| TASK DETAILS |
Read the data below. Every line holding the string "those" must be copied.

Records from a collection

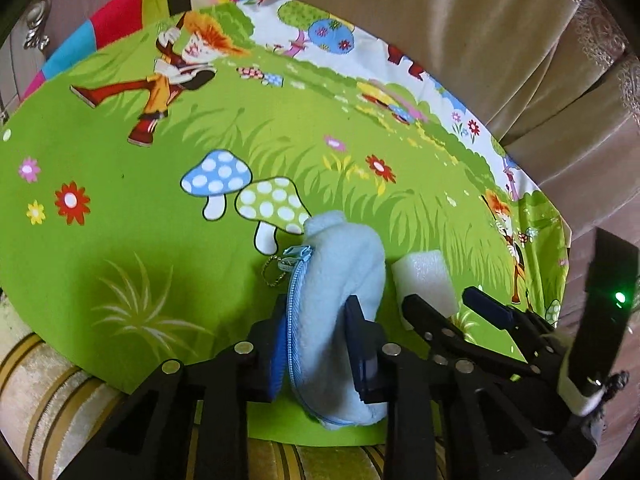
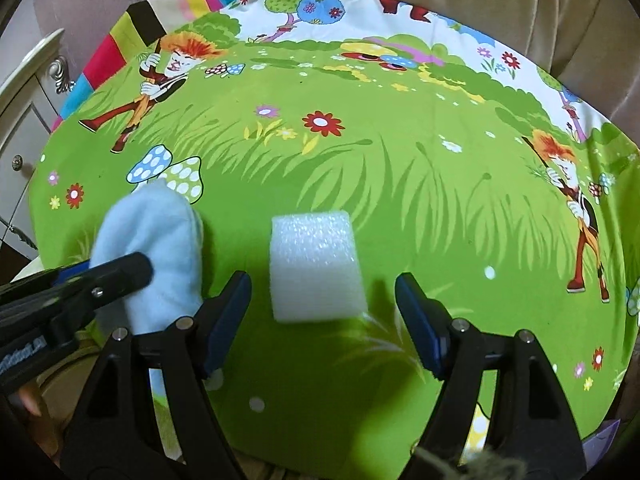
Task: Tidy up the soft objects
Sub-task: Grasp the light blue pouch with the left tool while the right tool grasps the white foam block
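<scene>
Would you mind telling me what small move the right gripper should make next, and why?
Probably ease the right gripper slightly forward, then close. Its fingers stand wide apart, with the white foam block centred just ahead of them on the green cloth, not yet touched.

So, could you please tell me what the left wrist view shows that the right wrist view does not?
Only the left wrist view shows the zipper and ball chain of the light blue plush pouch, with the left gripper shut on the pouch. Only the right wrist view shows the whole white foam block lying between the open pads of the right gripper, untouched. Both show the pouch, the block, both grippers and the green cartoon cloth.
</scene>
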`<state>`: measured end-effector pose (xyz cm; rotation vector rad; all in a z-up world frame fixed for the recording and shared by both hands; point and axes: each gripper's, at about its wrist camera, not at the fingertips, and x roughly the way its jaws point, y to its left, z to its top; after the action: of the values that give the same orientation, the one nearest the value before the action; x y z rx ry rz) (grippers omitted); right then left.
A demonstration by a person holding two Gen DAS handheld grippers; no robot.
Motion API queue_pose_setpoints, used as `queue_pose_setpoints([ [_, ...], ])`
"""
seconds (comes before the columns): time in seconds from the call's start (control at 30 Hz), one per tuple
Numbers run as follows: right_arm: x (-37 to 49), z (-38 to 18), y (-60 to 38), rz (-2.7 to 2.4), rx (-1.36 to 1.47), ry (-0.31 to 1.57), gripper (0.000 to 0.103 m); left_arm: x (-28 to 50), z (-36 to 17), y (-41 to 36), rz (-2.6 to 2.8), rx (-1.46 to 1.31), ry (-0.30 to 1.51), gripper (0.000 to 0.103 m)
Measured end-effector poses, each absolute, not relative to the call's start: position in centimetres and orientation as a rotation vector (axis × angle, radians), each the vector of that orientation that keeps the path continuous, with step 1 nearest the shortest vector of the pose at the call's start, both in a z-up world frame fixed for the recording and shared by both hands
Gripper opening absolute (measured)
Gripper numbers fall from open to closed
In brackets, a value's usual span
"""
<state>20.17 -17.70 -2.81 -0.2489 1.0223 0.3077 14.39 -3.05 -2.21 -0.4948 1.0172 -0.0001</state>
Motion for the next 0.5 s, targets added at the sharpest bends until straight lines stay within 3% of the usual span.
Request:
queue_pose_setpoints([
  [0.07, 20.5, -3.1, -17.5, 0.3, -0.255, 1.024, 0.07, 14.4, -2.1, -3.1, -0.007, -0.489, 1.009, 0.027],
  [0.13, 20.8, -3.4, -17.3, 0.301, -0.26, 1.039, 0.051, 14.5, -2.1, -3.2, -0.012, -0.486, 1.006, 0.027],
  [0.5, 18.7, -1.8, -18.9, 0.256, -0.225, 0.985, 0.051, 13.8, -0.9, -4.3, -0.018, -0.423, 0.959, 0.026],
])
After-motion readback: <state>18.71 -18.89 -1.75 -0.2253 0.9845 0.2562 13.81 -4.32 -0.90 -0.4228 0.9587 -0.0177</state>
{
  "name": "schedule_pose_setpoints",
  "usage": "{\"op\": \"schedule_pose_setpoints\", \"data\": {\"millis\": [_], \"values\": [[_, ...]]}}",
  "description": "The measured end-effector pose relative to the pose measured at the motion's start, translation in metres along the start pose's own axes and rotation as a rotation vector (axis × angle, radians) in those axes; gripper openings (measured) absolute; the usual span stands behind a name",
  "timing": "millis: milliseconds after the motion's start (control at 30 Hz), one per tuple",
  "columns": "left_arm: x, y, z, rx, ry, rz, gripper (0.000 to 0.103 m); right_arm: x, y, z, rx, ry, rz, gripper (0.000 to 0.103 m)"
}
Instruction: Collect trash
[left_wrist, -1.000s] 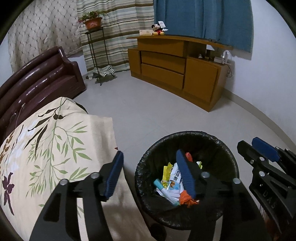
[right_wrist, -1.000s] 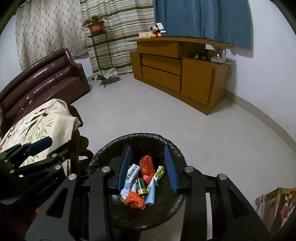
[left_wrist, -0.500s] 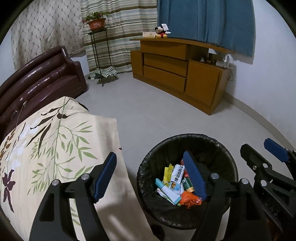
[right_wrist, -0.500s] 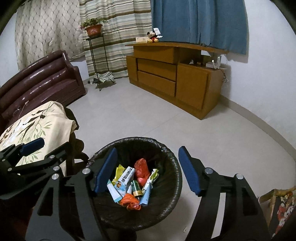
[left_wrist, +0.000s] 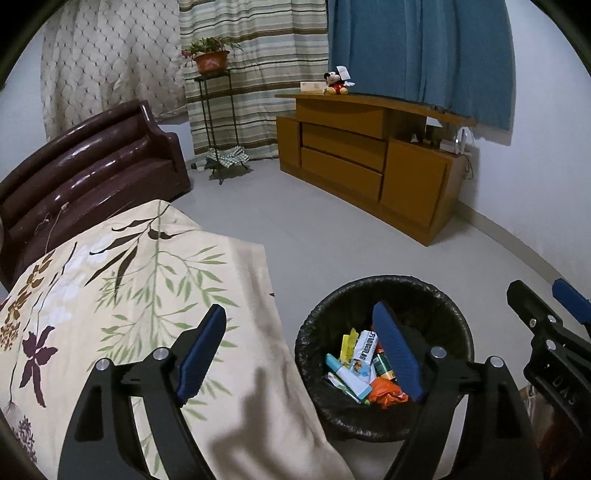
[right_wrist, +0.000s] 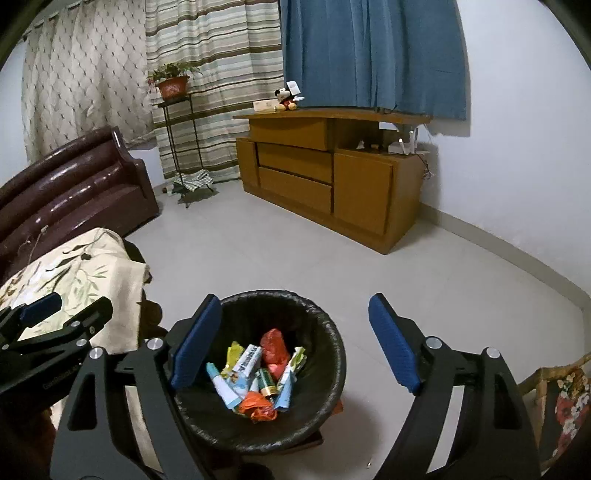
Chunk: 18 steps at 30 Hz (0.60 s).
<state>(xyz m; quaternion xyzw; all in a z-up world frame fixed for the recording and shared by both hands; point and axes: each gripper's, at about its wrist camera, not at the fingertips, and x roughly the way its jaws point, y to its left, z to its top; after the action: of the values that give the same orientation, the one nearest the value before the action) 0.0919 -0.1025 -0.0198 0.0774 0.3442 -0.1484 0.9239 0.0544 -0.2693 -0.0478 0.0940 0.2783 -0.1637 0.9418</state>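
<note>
Crumpled wrappers and packets (right_wrist: 255, 376) lie heaped in the round, black-bag-lined bin (right_wrist: 332, 354) on the smooth pale tiled floor (right_wrist: 295, 258), beside the leaf-print cloth (left_wrist: 147, 280). The left gripper (left_wrist: 299, 354) and the right gripper (right_wrist: 295, 339) both have jaws that have just been opening; they stand apart and empty.

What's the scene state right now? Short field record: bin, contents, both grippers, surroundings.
bin: black-lined trash bin on the floor, upright, beside the floral cloth
contents: wrappers, a small green can, red bag, orange bag
left gripper: jaws just opened, nothing between them
right gripper: jaws just opened, empty, above the bin
surroundings: brown sofa, wooden cabinet, potted plant on a stand
trash outside bin: none in view
</note>
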Motion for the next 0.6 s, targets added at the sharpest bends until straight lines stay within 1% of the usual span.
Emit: {"op": "schedule_pose_setpoints", "data": {"millis": [100,200,367,600], "values": [[-0.009,0.006,-0.001,-0.009,-0.012,0.004,0.080,-0.009,0.003,-0.001,0.001,-0.008,0.013,0.080],[-0.020,0.010,-0.001,-0.021,-0.033,0.019,0.082,-0.017,0.005,0.000,-0.001,-0.009,0.031,0.086],[-0.036,0.017,-0.005,-0.036,-0.053,0.037,0.083,-0.035,0.014,-0.001,-0.024,-0.015,0.041,0.090],[-0.055,0.030,-0.013,-0.050,-0.075,0.057,0.084,-0.060,0.021,-0.005,-0.028,-0.039,0.043,0.090]]}}
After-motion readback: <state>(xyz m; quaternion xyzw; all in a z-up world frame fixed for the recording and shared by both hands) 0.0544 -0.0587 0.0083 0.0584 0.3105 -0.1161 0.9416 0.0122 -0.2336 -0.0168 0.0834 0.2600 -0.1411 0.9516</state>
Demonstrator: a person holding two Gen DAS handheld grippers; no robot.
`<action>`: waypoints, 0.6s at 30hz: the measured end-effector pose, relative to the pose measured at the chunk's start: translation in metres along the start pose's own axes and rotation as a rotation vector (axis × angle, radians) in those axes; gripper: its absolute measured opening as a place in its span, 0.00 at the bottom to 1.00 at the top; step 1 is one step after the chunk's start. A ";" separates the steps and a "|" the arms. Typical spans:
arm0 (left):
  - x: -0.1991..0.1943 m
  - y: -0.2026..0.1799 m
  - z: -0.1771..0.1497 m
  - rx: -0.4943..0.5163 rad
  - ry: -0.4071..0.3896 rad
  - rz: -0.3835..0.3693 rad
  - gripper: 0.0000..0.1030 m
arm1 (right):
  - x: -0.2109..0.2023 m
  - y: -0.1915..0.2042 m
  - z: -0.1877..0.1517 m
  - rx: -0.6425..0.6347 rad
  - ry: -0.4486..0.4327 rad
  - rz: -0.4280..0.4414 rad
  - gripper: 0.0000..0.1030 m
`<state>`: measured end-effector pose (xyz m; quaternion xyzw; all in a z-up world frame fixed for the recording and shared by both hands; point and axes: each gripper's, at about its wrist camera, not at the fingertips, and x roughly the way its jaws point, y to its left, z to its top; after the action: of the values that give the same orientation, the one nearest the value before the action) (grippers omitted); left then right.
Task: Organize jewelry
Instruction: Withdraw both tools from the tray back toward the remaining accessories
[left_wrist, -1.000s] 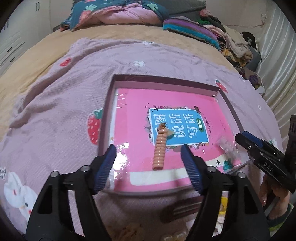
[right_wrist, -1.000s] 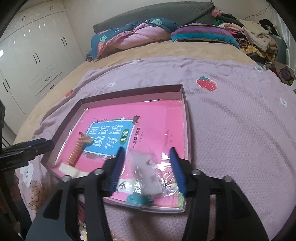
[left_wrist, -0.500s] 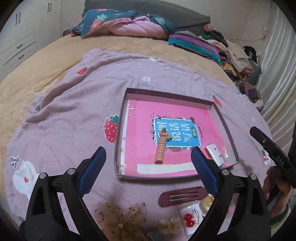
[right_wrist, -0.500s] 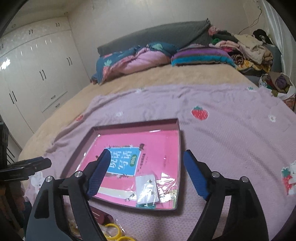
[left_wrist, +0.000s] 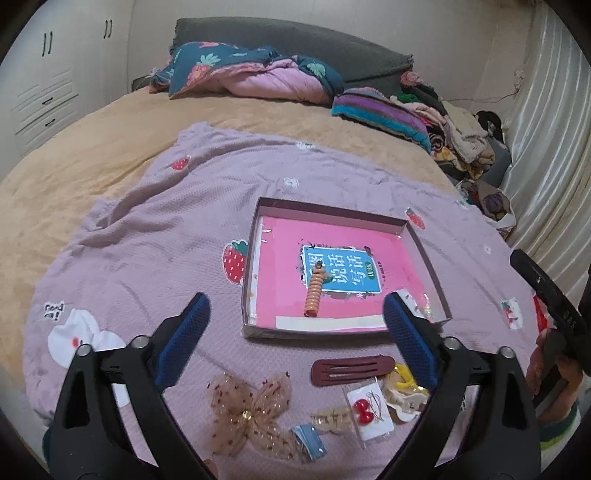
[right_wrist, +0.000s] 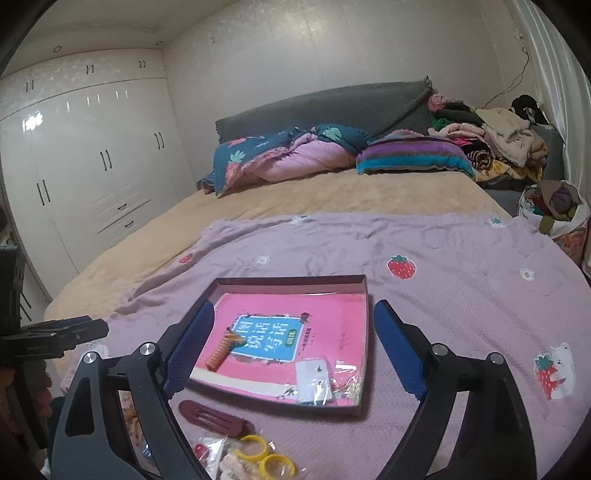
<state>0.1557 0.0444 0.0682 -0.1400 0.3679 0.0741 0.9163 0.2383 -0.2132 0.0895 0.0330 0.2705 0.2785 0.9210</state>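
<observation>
- Two fisheye views look forward over a bed covered by a lilac blanket (left_wrist: 155, 236) printed with strawberries.
- In the left wrist view, the left claw (left_wrist: 295, 339) fills the lower frame. Its blue-padded jaws stand wide and are opening, with nothing between them.
- In the right wrist view, the right claw (right_wrist: 293, 349) sits low in the frame. Its jaws are also wide and opening, and nothing is gripped.
- A shallow box tray (left_wrist: 332, 205) lies on the blanket at the centre of the left view. A pink book (left_wrist: 343, 236) with a blue title panel lies flat inside it.
- A coiled orange hair tie (left_wrist: 314, 291) rests on the book, toward its left side.
- A small clear packet (right_wrist: 314, 380) lies in the tray's near right corner in the right view.
- Loose pieces lie on the blanket below the tray in the left view: a long maroon hair clip (left_wrist: 351, 369), a sheer beige bow (left_wrist: 245, 410) at lower centre, a card with red cherry earrings (left_wrist: 369, 410), and a pale claw clip (left_wrist: 332, 419).
- Yellow rings (right_wrist: 264, 456) show at the bottom centre of the right view.
- A person's hand (left_wrist: 550, 376) holds the other tool at the right edge of the left view.
- Folded bedding and piled clothes fill the upper frame.
</observation>
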 end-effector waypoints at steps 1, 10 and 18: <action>-0.004 0.000 -0.002 0.001 -0.006 -0.003 0.89 | -0.005 0.002 0.000 -0.003 -0.003 0.004 0.84; -0.029 0.001 -0.013 0.007 -0.037 -0.034 0.90 | -0.039 0.021 -0.010 0.010 -0.020 0.022 0.84; -0.038 0.008 -0.025 0.002 -0.047 -0.048 0.91 | -0.063 0.035 -0.025 0.002 -0.017 0.011 0.85</action>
<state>0.1098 0.0427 0.0760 -0.1463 0.3429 0.0550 0.9263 0.1645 -0.2195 0.1059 0.0378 0.2626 0.2829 0.9217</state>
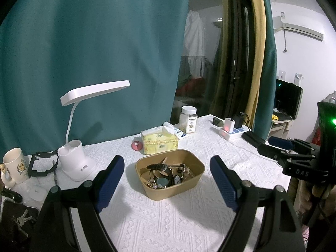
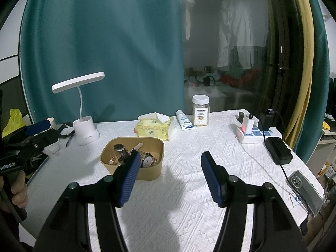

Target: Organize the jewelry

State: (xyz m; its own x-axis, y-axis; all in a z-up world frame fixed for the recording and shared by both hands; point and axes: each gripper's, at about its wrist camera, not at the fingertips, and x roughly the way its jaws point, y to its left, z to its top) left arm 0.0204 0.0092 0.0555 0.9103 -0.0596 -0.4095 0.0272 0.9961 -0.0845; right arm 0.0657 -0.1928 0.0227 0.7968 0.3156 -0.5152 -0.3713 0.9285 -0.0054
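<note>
Setting: a home, a bedroom or living room with a table used as a desk.
Table cover: white textured cloth (image 2: pixel 189 147).
Window side: teal curtain (image 1: pixel 94 52) with a yellow one beside it, dark glass door (image 2: pixel 226 52) with laundry hanging behind it.
Wall: air conditioner (image 1: pixel 300 29) mounted high, white.
Desk items: white desk lamp (image 1: pixel 84 126), tissue pack (image 1: pixel 159 139), cartoon mug (image 1: pixel 15 166), keys (image 1: pixel 21 220), jar (image 2: pixel 201 110).
Electrics: power strip (image 2: pixel 260 133) with chargers, phone (image 2: pixel 306 189) at the table edge.
</note>
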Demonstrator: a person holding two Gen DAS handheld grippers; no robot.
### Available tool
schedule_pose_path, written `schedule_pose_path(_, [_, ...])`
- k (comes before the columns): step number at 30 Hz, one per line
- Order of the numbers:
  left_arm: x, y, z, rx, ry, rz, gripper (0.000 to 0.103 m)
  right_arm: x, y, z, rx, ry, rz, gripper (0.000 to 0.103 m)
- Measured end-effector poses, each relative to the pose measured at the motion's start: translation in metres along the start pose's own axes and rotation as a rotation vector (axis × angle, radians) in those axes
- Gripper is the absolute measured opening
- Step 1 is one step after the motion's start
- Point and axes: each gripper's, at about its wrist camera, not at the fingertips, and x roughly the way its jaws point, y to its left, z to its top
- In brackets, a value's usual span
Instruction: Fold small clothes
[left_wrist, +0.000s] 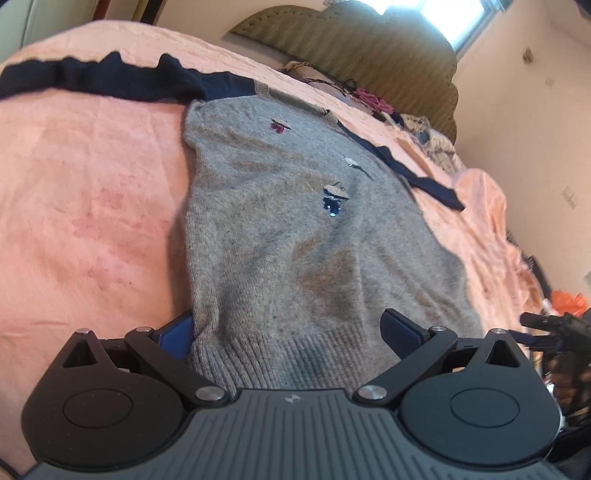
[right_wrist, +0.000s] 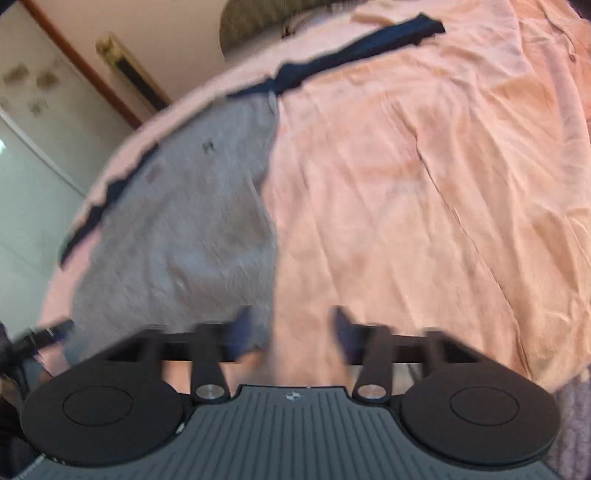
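Observation:
A small grey knit sweater (left_wrist: 280, 236) with navy sleeves (left_wrist: 96, 79) lies flat on the pink bedspread (left_wrist: 81, 206), sleeves spread out to both sides. My left gripper (left_wrist: 288, 328) is open, its jaws straddling the ribbed hem (left_wrist: 280, 350), the left fingertip partly under the hem corner. In the blurred right wrist view the sweater (right_wrist: 177, 229) lies to the left. My right gripper (right_wrist: 291, 325) is open just over the sweater's lower right corner and the bedspread (right_wrist: 424, 192). The right gripper also shows at the right edge of the left wrist view (left_wrist: 554, 325).
An olive padded headboard (left_wrist: 354, 48) stands at the far end of the bed, with a pile of clothes and small items (left_wrist: 369, 98) below it. An orange item (left_wrist: 569, 301) lies past the bed's right edge. Walls and a door frame (right_wrist: 85, 66) surround the bed.

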Motion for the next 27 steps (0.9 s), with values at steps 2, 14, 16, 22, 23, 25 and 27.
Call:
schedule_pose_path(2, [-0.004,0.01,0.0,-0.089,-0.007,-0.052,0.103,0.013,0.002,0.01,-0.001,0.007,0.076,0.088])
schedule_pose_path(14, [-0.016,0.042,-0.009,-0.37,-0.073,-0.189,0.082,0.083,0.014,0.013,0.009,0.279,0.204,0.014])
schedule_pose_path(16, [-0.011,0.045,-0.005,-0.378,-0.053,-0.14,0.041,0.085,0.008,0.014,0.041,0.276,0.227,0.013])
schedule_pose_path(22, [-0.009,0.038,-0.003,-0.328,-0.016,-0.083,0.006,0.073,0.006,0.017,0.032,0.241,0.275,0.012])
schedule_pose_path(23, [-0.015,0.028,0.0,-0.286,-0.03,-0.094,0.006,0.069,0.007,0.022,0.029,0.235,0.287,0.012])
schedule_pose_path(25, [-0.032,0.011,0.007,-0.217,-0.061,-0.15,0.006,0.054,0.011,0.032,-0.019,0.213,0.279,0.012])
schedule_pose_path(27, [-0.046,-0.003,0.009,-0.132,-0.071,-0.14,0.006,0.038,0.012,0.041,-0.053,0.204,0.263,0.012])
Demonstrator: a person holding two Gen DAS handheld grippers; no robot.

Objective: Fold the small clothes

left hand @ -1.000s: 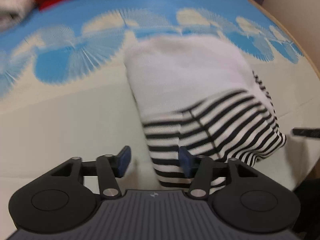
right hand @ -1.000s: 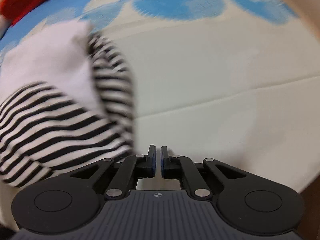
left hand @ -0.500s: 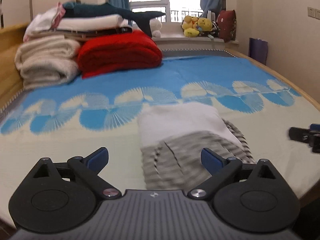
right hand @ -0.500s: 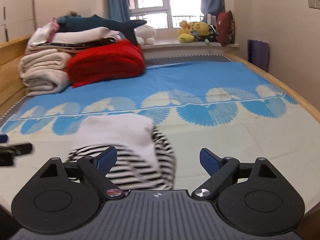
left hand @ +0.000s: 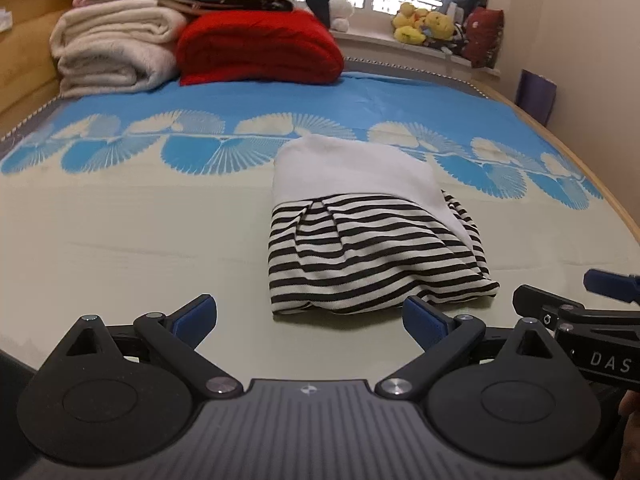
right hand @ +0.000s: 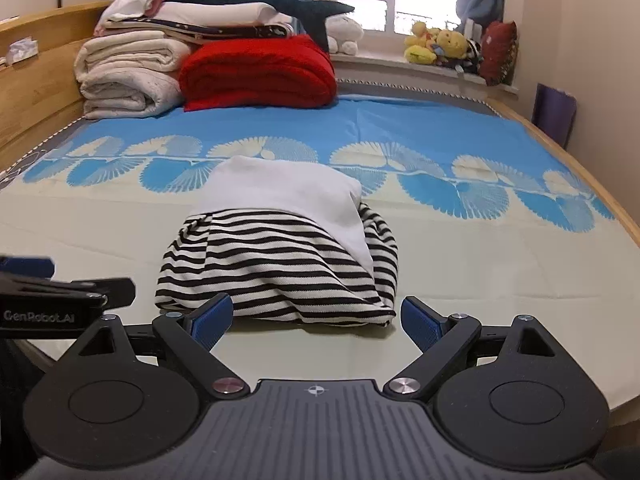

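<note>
A small garment, white above and black-and-white striped below [left hand: 360, 236], lies folded in a compact bundle on the bed; it also shows in the right wrist view [right hand: 280, 252]. My left gripper [left hand: 310, 320] is wide open and empty, just in front of the bundle's near edge. My right gripper [right hand: 316, 320] is wide open and empty, also just short of the near edge. The right gripper's tip shows at the right of the left wrist view [left hand: 576, 312]; the left gripper's tip shows at the left of the right wrist view [right hand: 68, 288].
The bed sheet [left hand: 120, 240] is cream in front and blue with fan shapes behind. Folded cream blankets [left hand: 116, 56] and a red blanket [left hand: 260, 52] are stacked at the far end. Plush toys [left hand: 424, 24] sit on the windowsill. A wooden bed rim [right hand: 592, 184] runs along the right.
Both grippers have let go of the garment, opened wide and pulled back and up from it. The right gripper was shut one second ago. The bundle now rests folded on the sheet.
</note>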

| TASK RESPONSE |
  "description": "The measured end-effector pose relative to the pose measured at the motion's start, translation in metres along the start pose's own axes and rotation as a rotation vector (axis × angle, radians) in those axes; gripper openings (measured) absolute; the usual span stands behind a name",
`<action>`: waypoints, 0.6s at 30hz: the measured end-effector pose, relative to the pose measured at the chunk's start: translation in metres along the start pose's own axes and rotation as a rotation vector (axis × angle, radians) in those axes; gripper: its absolute measured opening as a place in its span, 0.00 at the bottom to 1.00 at the top; step 1 is one step after the chunk's start. A ";" separates the steps and a "|" the arms. Typical spans:
- Measured end-effector poses, each relative to the pose measured at the motion's start: translation in metres along the start pose's own axes and rotation as a rotation vector (axis × angle, radians) in those axes

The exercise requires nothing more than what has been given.